**Work request:** Take the data that follows and retype it word for word.

**Collected material:**
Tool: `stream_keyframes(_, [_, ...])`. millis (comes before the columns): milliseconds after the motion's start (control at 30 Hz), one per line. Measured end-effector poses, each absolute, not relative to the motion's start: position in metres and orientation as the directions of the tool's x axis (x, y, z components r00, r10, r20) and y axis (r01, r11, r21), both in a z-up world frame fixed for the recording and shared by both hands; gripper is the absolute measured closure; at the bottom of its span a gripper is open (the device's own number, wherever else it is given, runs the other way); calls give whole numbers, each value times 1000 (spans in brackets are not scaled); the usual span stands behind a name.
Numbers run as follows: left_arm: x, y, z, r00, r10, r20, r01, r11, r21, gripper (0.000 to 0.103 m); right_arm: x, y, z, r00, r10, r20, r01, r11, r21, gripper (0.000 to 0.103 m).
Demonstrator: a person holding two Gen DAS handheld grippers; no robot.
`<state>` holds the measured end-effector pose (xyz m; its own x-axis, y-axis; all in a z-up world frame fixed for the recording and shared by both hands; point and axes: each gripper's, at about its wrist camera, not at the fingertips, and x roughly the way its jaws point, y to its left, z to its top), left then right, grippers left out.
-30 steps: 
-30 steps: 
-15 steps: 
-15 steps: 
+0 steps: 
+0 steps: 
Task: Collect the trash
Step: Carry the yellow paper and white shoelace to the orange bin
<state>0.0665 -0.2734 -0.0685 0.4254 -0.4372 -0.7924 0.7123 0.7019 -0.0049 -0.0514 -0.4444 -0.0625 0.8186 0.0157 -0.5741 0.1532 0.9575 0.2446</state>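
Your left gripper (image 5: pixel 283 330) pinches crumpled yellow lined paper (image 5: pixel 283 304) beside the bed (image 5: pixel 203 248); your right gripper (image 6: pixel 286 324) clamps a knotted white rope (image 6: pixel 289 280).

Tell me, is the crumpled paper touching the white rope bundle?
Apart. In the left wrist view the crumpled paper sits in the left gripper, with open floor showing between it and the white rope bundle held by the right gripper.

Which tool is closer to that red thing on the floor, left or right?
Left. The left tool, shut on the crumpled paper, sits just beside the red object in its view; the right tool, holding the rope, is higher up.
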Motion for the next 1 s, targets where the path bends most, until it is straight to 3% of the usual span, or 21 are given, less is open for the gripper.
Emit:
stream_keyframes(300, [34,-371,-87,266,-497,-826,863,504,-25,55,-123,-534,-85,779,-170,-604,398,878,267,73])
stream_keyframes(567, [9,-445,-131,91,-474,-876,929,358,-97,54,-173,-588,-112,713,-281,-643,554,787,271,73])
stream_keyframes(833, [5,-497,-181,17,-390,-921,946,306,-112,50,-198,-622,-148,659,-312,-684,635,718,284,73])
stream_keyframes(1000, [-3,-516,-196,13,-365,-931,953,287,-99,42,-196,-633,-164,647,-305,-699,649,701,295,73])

**Written answer:**
Tool: `stream_keyframes(_, [_, ...])`. millis (comes before the columns): milliseconds after the motion's start (control at 30 Hz), one per line. Measured end-effector poses, each absolute, not relative to the motion's start: position in metres and orientation as the directions of the tool's x axis (x, y, z components r00, r10, r20) and y axis (r01, r11, r21), both in a z-up world frame fixed for the recording and shared by both hands; gripper is the absolute measured closure; at the bottom of its span a gripper is open (the device's own number, wherever else it is given, runs the other way); calls give whole numbers, each value times 1000 (spans in brackets are not scaled); the usual span stands behind a name.
Numbers run as follows: left_arm: x, y, z, r00, r10, r20, r01, r11, r21, gripper (0.000 to 0.103 m); right_arm: x, y, z, r00, r10, r20, r01, r11, r21, gripper (0.000 to 0.103 m).
Demonstrator: a person holding two Gen DAS handheld grippers; no robot.
`<state>` holds the measured end-effector pose (xyz m; its own x-axis, y-axis; all in a z-up world frame fixed for the recording and shared by both hands; point and axes: each gripper's, at about its wrist camera, not at the fingertips, and x roughly the way its jaws point, y to its left, z to its top), left then right, grippers left out.
-30 steps: 
-30 steps: 
-15 steps: 
-15 steps: 
+0 steps: 
+0 steps: 
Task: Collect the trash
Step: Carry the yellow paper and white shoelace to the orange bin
<state>0.0665 -0.2734 -0.0685 0.4254 -0.4372 -0.7924 0.7123 0.7019 -0.0049 -0.0514 -0.4444 -0.0625 0.8186 0.0157 -0.5741 0.1532 0.9575 0.2446</state>
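Your left gripper (image 5: pixel 283 330) pinches crumpled yellow lined paper (image 5: pixel 283 304) beside the bed (image 5: pixel 203 248); your right gripper (image 6: pixel 286 324) clamps a knotted white rope (image 6: pixel 289 280).

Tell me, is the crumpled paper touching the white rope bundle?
Apart. In the left wrist view the crumpled paper sits in the left gripper, with open floor showing between it and the white rope bundle held by the right gripper.

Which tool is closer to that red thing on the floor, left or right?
Left. The left tool, shut on the crumpled paper, sits just beside the red object in its view; the right tool, holding the rope, is higher up.
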Motion for the next 1 s, targets where the path bends most, until it is straight to 3% of the usual span, or 21 are given, less is open for the gripper.
Emit:
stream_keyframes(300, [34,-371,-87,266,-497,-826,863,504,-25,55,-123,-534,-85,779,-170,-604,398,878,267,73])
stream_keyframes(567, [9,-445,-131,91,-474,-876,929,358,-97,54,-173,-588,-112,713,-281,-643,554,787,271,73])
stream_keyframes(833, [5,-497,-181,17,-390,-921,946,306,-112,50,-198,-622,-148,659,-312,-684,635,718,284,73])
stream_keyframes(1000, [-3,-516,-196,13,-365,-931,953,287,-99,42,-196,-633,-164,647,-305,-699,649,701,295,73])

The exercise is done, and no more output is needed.